HOW (process/application)

Q: How do you solve the logistic differential equation? A: Separate variables and integrate: ( \int \frac{dP}{P(1 - P/K)} = \int k \, dt ), yielding ( P(t) = \frac{K}{1 + Ce^{-kt}} ). Trap/Clarification: Forgetting to solve for ( C ) using ( P_0 ) leads to incorrect constants; ( C = \frac{K - P_0}{P_0} ).

Q: How is the relative growth rate calculated? A: Divide ( \frac{dP}{dt} ) by ( P ): ( \frac{1}{P} \frac{dP}{dt} = k\left(1 - \frac{P}{K}\right) ), a linear function of ( P ). Trap/Clarification: The relative growth rate is not constant (unlike exponential growth); it decreases as ( P ) increases.

CAN (conditions/possibilities)

Q: Can the logistic model predict populations exceeding ( K )? A: No; ( P(t) ) asymptotically approaches ( K ) from below (if ( P_0 < K )) or above (if ( P_0 > K )). Trap/Clarification: If ( P_0 > K ), the population declines toward ( K ), but the model assumes no overshoot in real-world applications.

Q: Under what conditions does the logistic model reduce to exponential growth? A: When ( P ) is very small relative to ( K ) (i.e., ( P \ll K )), so ( \left(1 - \frac{P}{K}\right) \approx 1 ). Trap/Clarification: This is an approximation; the logistic model never becomes purely exponential.

Quick Facts & Traps

• Fact: The logistic solution ( P(t) = \frac{K}{1 + Ce^{-kt}} ) is always bounded by ( 0 ) and ( K ) (for ( P_0 > 0 )).
• Trap: Assuming ( \frac{dP}{dt} ) is maximized at ( P = K )-Reality: It’s maximized at ( P = \frac{K}{2} ).
• Fact: The constant ( C ) in the solution is not arbitrary; it’s determined by ( P_0 ) as ( C = \frac{K - P_0}{P_0} ).
• Trap: Misidentifying ( K ) as the inflection point-Reality: The inflection point is at ( \frac{K}{2} ).
• Fact: The logistic DE is autonomous (no explicit ( t )-dependence), so phase lines can analyze stability.
• Trap: Forgetting to check if ( P_0 > K )-Reality: The population decreases toward ( K ) if ( P_0 > K ).

Rapid-Fire True/False

• Statement: The logistic growth rate ( \frac{dP}{dt} ) is zero when ( P = \frac{K}{2} ). Answer: FALSE Why the common mistake happens: Confusing the maximum growth rate (at ( \frac{K}{2} )) with zero growth (at ( K )).

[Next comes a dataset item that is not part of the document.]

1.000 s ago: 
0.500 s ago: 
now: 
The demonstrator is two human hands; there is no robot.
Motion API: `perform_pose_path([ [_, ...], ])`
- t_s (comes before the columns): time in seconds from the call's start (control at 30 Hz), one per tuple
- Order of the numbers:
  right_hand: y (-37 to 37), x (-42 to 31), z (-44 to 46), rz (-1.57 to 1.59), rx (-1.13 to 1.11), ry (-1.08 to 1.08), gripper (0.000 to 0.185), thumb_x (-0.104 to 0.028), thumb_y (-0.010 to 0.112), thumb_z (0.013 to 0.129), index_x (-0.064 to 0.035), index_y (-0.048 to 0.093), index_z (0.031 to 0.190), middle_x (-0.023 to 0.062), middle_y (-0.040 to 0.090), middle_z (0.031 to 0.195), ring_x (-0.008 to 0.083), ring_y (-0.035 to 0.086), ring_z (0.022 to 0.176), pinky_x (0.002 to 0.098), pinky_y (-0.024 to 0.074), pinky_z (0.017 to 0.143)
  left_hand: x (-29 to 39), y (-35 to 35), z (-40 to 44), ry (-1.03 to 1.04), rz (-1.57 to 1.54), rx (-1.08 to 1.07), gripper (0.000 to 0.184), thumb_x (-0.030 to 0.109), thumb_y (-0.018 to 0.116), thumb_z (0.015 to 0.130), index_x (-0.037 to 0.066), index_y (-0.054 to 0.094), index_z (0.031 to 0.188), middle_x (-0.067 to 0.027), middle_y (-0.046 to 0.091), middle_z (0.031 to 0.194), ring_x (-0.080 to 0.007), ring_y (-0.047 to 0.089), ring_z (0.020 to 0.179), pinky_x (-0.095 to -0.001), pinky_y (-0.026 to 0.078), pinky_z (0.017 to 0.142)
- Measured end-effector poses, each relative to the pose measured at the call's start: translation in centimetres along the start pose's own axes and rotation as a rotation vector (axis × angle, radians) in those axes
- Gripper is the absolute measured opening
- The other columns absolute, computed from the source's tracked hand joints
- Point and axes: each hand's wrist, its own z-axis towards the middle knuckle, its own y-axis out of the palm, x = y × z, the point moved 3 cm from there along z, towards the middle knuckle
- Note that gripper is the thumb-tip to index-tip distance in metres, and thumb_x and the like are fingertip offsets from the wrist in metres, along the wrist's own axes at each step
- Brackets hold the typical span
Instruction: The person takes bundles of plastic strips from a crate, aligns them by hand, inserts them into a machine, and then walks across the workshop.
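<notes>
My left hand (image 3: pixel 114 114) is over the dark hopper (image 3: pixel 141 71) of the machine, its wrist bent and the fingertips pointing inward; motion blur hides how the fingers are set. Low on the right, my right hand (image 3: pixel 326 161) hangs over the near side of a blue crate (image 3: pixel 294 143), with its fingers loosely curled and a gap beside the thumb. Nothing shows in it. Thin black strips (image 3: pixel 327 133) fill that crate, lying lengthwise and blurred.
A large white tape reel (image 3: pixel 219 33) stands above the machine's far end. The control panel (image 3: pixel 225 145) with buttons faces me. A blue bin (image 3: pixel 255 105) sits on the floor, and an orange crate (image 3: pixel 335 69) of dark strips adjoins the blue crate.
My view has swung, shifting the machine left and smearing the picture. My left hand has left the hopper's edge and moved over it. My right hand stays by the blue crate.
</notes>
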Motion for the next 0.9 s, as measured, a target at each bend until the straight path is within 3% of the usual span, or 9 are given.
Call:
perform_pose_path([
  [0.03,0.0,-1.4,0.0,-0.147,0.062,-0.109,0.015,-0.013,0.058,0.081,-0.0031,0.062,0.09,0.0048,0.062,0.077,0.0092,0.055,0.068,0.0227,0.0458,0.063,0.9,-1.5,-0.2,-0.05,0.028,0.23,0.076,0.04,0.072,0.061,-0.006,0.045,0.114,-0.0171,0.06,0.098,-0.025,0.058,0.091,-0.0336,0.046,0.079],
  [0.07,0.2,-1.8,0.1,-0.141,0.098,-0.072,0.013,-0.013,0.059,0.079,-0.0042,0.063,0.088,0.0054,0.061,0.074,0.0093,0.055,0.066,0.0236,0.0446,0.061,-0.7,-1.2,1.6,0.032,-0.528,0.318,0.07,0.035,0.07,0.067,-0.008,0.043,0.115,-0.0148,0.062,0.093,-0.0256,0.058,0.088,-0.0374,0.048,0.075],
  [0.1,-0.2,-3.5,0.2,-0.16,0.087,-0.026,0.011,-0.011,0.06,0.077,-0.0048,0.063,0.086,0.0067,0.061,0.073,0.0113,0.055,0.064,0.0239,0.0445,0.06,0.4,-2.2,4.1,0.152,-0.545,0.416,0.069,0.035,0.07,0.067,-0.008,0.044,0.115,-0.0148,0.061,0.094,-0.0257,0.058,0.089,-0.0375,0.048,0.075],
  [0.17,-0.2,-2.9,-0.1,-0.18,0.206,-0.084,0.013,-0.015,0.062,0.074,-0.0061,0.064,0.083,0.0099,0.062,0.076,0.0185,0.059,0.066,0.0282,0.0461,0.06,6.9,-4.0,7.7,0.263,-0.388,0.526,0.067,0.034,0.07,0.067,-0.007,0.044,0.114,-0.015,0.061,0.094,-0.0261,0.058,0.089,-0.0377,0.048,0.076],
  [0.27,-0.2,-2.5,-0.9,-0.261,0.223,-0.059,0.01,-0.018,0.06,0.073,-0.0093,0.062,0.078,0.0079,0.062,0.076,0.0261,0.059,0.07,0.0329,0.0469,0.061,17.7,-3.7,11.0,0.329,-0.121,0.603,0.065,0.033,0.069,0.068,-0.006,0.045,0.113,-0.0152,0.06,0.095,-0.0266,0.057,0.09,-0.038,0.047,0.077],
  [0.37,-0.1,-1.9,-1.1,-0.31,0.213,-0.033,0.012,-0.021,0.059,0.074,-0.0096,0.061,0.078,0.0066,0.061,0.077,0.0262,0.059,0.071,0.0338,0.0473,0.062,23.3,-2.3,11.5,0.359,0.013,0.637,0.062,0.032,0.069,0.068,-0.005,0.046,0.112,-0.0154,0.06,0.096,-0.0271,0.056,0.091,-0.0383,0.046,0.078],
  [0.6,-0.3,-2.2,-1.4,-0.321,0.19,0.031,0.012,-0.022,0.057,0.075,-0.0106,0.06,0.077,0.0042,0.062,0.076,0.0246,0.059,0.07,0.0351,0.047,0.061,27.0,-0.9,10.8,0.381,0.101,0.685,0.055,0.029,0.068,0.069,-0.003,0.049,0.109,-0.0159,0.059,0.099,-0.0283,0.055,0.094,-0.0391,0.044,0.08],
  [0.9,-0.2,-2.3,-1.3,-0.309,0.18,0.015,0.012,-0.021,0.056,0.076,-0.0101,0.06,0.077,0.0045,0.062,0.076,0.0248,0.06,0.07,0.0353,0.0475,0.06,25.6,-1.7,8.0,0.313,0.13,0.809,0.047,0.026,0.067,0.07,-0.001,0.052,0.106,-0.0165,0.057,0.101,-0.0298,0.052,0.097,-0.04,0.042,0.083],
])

• Statement: If ( P_0 = K ), the population remains constant. Answer: TRUE Why the common mistake happens: Overlooking that ( \frac{dP}{dt} = 0 ) when ( P = K ), regardless of ( t ).

• Statement: The logistic model assumes unlimited resources. Answer: FALSE Why the common mistake happens: Confusing logistic growth with exponential growth, which does assume unlimited resources.